On the face of it, what the angel says to the shepherds just doesn’t seem to stack up. How can anyone be joyful as the world around us is falling apart? How can anyone be joyful as they set the Christmas dinner table but there is one empty chair? What is joy to those who have lost their jobs? How is this good news when we’ve lost our homes, our hope, and our friends?
And so we find ourselves on this Christmas Eve, relying on that greatest Christian word: nevertheless. This is a broken, dark, and sinful world, nevertheless, God loves us infinitely. The shepherds live under the boot of a foreign empire, nevertheless, God has come to deliver them. We are stricken by sin, failure, loneliness, anxiety, addiction, rebellion, and warfare, nevertheless, this child is born to love us. And that means for you, too. Wherever you are. You can come up with all the reasons in the world for God to not love you, but God will not let you finish that sentence. Where you want to put a period and give up and say that you’re not worth the trouble, God says, “nevertheless.” This is the unexpected gift that makes all the difference in the world, because it is the gift of joy. As one theologian put it, without joy, Christianity is incomprehensible. A miserable Christian is a contradiction in terms. We do not deny the present darkness, but we also believe in a greater light. We believe in a greater joy.
Now here is the tricky part. The nature of this gift, is that you cannot keep it to yourself.
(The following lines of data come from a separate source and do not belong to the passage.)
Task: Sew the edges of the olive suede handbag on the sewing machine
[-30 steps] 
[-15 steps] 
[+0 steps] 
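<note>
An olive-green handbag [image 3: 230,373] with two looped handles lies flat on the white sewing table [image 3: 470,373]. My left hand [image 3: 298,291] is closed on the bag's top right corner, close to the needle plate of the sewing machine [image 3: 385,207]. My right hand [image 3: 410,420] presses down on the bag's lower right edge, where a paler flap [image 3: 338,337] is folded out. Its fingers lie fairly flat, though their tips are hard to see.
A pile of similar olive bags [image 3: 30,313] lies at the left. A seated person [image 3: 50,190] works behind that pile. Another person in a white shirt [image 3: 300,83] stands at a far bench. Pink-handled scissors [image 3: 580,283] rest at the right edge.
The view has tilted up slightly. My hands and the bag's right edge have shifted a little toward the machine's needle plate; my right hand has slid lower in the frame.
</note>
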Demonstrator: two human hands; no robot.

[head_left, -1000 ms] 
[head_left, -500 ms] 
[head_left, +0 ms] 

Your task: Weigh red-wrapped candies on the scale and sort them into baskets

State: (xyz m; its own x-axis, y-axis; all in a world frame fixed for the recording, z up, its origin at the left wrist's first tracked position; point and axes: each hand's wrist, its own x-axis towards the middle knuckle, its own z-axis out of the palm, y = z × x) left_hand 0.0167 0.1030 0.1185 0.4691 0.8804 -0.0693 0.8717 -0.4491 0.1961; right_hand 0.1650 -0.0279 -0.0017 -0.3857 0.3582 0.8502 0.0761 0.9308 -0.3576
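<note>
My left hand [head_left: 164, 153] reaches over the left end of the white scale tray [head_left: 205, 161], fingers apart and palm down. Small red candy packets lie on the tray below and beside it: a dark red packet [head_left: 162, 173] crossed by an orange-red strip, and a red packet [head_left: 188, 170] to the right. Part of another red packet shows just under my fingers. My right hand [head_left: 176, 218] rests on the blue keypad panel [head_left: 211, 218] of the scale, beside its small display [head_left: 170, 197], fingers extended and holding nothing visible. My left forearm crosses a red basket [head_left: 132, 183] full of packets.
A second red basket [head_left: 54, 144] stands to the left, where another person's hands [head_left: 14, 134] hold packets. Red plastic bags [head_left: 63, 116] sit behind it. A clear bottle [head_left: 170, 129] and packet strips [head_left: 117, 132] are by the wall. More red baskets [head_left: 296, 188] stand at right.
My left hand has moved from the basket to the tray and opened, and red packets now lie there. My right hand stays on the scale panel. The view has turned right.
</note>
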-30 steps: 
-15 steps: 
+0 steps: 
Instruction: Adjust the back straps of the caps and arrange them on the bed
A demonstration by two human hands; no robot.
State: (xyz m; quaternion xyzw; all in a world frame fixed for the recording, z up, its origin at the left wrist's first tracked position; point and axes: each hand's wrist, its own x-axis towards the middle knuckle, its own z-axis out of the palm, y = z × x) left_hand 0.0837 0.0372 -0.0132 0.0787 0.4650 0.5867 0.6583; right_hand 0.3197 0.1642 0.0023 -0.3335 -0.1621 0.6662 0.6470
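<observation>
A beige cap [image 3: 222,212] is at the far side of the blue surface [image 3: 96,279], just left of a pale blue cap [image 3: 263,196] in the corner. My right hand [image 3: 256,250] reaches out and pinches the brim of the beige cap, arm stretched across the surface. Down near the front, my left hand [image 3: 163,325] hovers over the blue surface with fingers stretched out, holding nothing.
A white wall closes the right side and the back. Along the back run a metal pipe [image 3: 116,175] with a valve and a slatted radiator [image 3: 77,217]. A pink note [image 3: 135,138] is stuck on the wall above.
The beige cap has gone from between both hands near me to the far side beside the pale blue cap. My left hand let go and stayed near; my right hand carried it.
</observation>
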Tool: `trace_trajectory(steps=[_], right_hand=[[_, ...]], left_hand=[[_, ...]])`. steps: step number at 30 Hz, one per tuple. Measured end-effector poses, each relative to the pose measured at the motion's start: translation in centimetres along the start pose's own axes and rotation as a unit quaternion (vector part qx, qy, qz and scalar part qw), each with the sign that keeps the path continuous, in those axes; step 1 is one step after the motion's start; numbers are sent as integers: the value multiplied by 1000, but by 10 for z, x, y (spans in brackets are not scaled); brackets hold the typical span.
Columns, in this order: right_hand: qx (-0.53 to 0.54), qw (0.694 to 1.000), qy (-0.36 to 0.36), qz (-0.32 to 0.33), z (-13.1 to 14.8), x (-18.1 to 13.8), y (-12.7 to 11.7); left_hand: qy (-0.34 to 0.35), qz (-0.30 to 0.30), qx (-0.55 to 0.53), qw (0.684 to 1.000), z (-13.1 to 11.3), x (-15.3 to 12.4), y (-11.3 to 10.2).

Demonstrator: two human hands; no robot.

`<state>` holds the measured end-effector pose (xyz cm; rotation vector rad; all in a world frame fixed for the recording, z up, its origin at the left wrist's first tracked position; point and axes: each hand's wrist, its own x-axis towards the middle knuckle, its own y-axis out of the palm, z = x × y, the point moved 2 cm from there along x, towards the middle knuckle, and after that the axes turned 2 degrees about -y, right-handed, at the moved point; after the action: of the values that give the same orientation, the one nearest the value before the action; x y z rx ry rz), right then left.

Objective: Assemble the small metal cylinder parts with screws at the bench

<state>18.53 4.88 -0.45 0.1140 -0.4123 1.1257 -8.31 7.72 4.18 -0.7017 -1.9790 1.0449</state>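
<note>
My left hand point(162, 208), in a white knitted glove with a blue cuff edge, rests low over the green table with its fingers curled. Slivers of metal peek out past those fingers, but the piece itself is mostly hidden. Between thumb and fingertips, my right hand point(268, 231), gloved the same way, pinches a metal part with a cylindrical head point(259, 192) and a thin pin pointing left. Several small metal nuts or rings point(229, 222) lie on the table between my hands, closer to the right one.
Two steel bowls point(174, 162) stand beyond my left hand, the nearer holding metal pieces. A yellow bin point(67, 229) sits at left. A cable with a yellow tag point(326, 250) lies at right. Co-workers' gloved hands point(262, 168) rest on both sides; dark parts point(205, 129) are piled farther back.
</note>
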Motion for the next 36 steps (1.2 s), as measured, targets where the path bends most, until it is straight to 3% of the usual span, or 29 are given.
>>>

This gift of joy in God’s love is not like our daughter’s Monkey. We cannot cling to this gift, it is not ours to keep. We must give it away. The gift of joy, the gift of Jesus, can only be received once you share it. Think of the shepherds. The first thing they do after seeing the baby Jesus is to go on their way, radiating with joy. They left the manger glorifying and praising God. They do not try to keep the gift of Jesus for themselves, the shepherds give it away.
This gift is not our security blanket that we cling to and are afraid of losing. That won’t get us anywhere. Because you know what it’s like when we lose Monkey. The radical nature of this gift, of this night, is that we have to give it away. It is good news for everybody. We, the Church, the Body Christ, we cannot decide that this good news of God’s love is for some people but not for others; we cannot go around saying that Christmas joy is for us, but not for them. The instant we do that, the instant we cling to the gift, we lose the gift. We lose the joy. Joy must be shared.
As you leave this church on this holy night, I bid you to be the shepherds to this world. Leave this place glorifying and praising God for all you have seen and heard. As you are fed by this bread and wine, you are to feed the world. You will be their bread, and you will be their wine. I bid you, leave the manger and give this world an unexpected gift. The gift of love to a world that only knows hate. The gift of joy to a world that is accustomed to pain. It will make all the difference in the world.